Copy the data that appears below exactly. Drop the pictures.

-- Exercise data follows --

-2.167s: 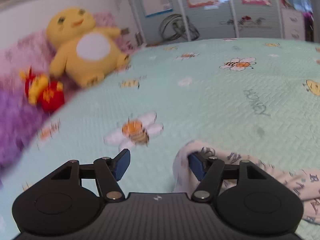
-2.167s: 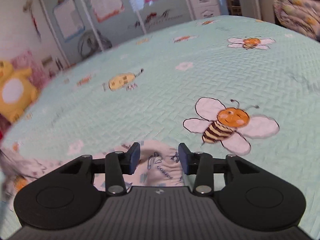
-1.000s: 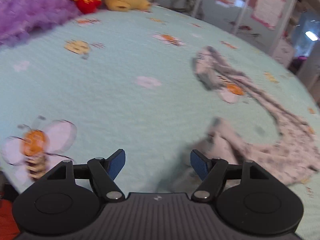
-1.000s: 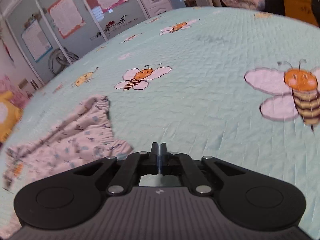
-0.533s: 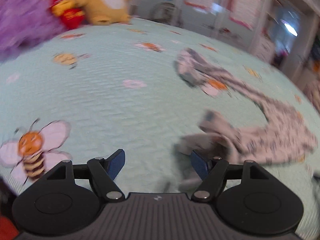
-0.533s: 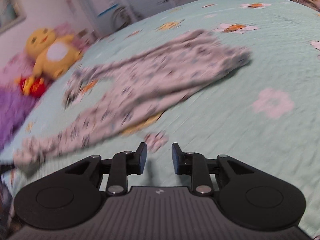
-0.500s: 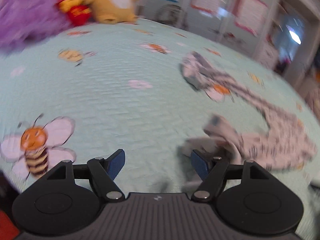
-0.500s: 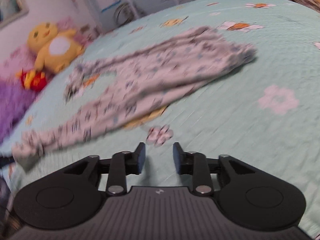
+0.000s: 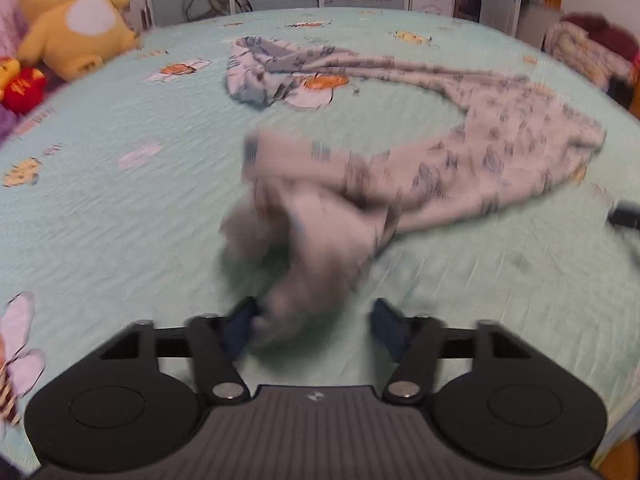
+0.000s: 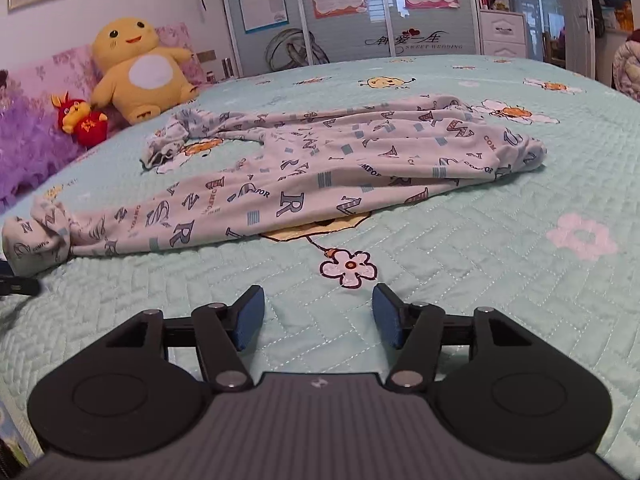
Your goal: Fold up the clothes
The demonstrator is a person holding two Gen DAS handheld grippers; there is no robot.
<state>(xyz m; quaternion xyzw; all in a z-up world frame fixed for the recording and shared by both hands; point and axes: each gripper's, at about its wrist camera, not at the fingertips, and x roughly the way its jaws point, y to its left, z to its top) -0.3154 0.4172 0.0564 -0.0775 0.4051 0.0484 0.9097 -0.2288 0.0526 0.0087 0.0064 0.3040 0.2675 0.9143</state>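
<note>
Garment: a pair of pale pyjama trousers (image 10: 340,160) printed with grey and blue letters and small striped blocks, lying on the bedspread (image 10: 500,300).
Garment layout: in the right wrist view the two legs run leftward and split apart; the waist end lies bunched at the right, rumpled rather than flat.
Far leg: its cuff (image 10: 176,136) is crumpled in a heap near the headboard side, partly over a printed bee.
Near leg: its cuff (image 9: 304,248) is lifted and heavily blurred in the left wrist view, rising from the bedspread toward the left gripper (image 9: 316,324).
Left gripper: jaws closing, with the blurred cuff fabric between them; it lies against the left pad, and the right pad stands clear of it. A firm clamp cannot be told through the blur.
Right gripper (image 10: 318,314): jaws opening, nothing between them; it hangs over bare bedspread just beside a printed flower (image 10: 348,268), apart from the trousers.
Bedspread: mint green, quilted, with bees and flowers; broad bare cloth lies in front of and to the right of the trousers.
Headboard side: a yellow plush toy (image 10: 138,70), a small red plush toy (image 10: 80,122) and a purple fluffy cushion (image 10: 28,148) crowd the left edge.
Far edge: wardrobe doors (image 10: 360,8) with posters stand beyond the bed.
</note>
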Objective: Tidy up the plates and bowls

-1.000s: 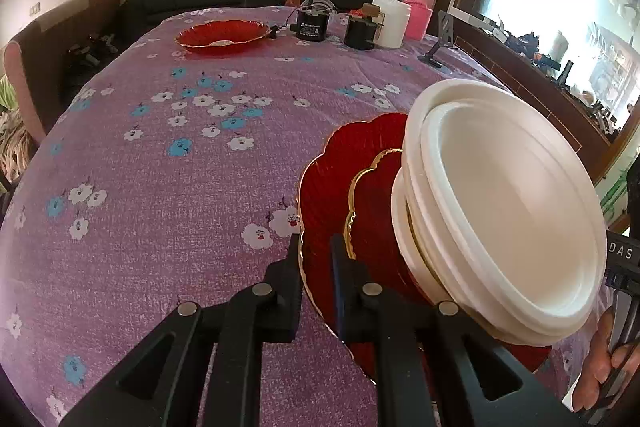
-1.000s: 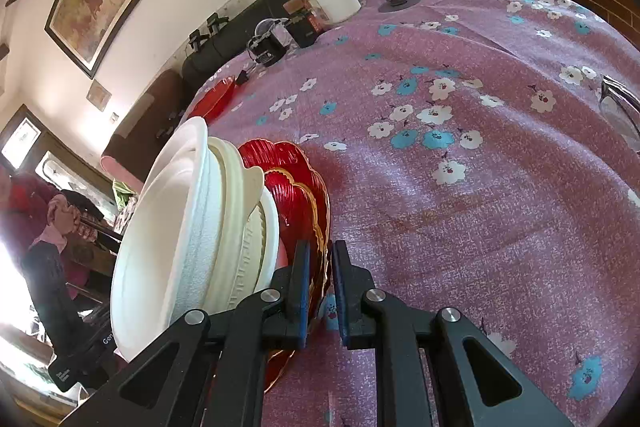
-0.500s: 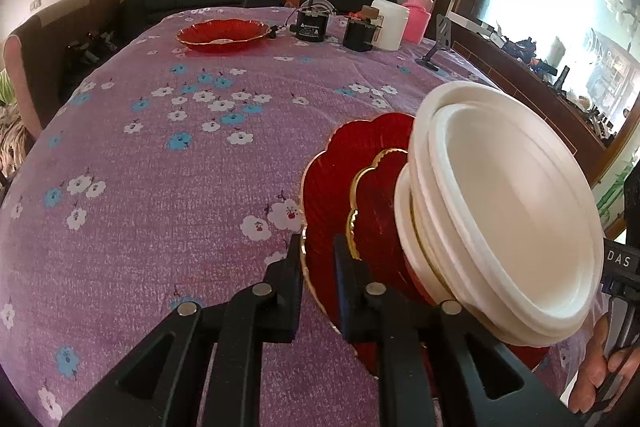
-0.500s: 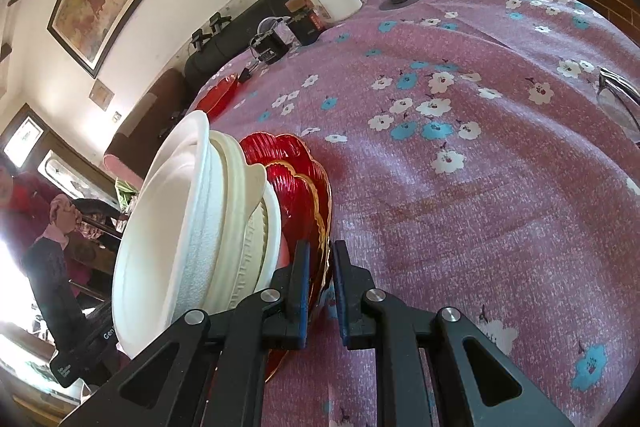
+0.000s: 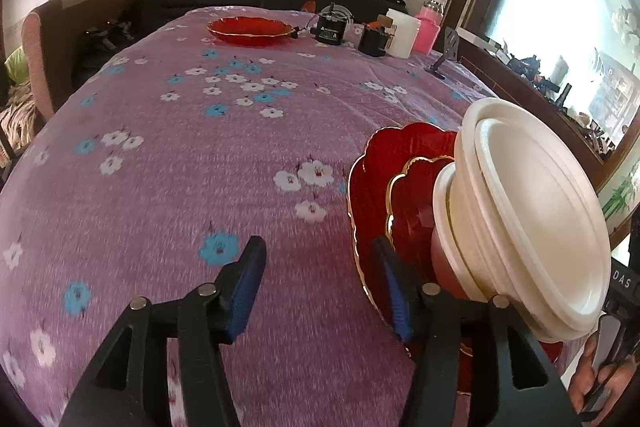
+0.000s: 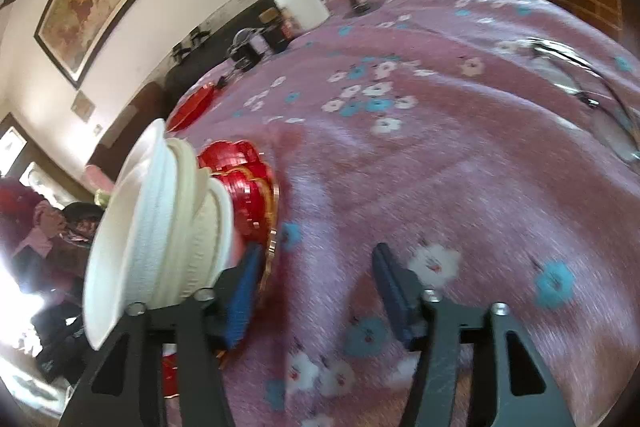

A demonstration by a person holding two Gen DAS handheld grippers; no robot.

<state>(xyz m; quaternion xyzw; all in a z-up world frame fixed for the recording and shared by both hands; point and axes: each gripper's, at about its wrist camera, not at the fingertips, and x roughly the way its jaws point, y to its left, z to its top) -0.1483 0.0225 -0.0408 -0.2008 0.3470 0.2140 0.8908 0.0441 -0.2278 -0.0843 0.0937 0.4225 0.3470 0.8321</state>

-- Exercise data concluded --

# Answer to the problem
-2.167s: 
-2.167s: 
-1.000s: 
-1.000s: 
-0.533s: 
-0.533s: 
-0.500s: 
-0.500s: 
+0.000s: 
+0.000s: 
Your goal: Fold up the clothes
The demonstrator is a person holding two Gen DAS handheld grippers; there is no robot.
<state>(xyz m; quaternion xyzw; all in a z-up world frame fixed for the recording and shared by both hands; point and axes: each gripper's, at about its wrist camera, not at the fingertips, and x roughly the way its jaws point, y to its left, z to its top) -0.3154 0.4172 0.0564 -0.0775 0.4051 0.0484 0.9097 -0.2288 0.0526 0.0087 0.0064 0.3040 0.2675 0.9143</state>
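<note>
Garment: a pair of pale pyjama trousers (image 10: 340,160) printed with grey and blue letters and small striped blocks, lying on the bedspread (image 10: 500,300).
Garment layout: in the right wrist view the two legs run leftward and split apart; the waist end lies bunched at the right, rumpled rather than flat.
Far leg: its cuff (image 10: 176,136) is crumpled in a heap near the headboard side, partly over a printed bee.
Near leg: its cuff (image 9: 304,248) is lifted and heavily blurred in the left wrist view, rising from the bedspread toward the left gripper (image 9: 316,324).
Left gripper: jaws closing, with the blurred cuff fabric between them; it lies against the left pad, and the right pad stands clear of it. A firm clamp cannot be told through the blur.
Right gripper (image 10: 318,314): jaws opening, nothing between them; it hangs over bare bedspread just beside a printed flower (image 10: 348,268), apart from the trousers.
Bedspread: mint green, quilted, with bees and flowers; broad bare cloth lies in front of and to the right of the trousers.
Headboard side: a yellow plush toy (image 10: 138,70), a small red plush toy (image 10: 80,122) and a purple fluffy cushion (image 10: 28,148) crowd the left edge.
Far edge: wardrobe doors (image 10: 360,8) with posters stand beyond the bed.
</note>
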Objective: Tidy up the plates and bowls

-1.000s: 
-1.000s: 
-0.500s: 
-0.500s: 
+0.000s: 
+0.000s: 

A demonstration by a person holding two Gen DAS handheld grippers; no robot.

<state>(xyz m; quaternion xyzw; all in a z-up world frame fixed for the recording and shared by both hands; point and axes: each gripper's, at about its wrist camera, not at the fingertips, and x roughly the way its jaws point, y to its left, z to its top) -0.1483 0.0225 -0.0408 -0.2008 0.3470 0.2140 0.8908 0.0441 -0.2278 -0.0843 0.0937 0.4225 0.3470 0.8321</state>

What came before is the complete response.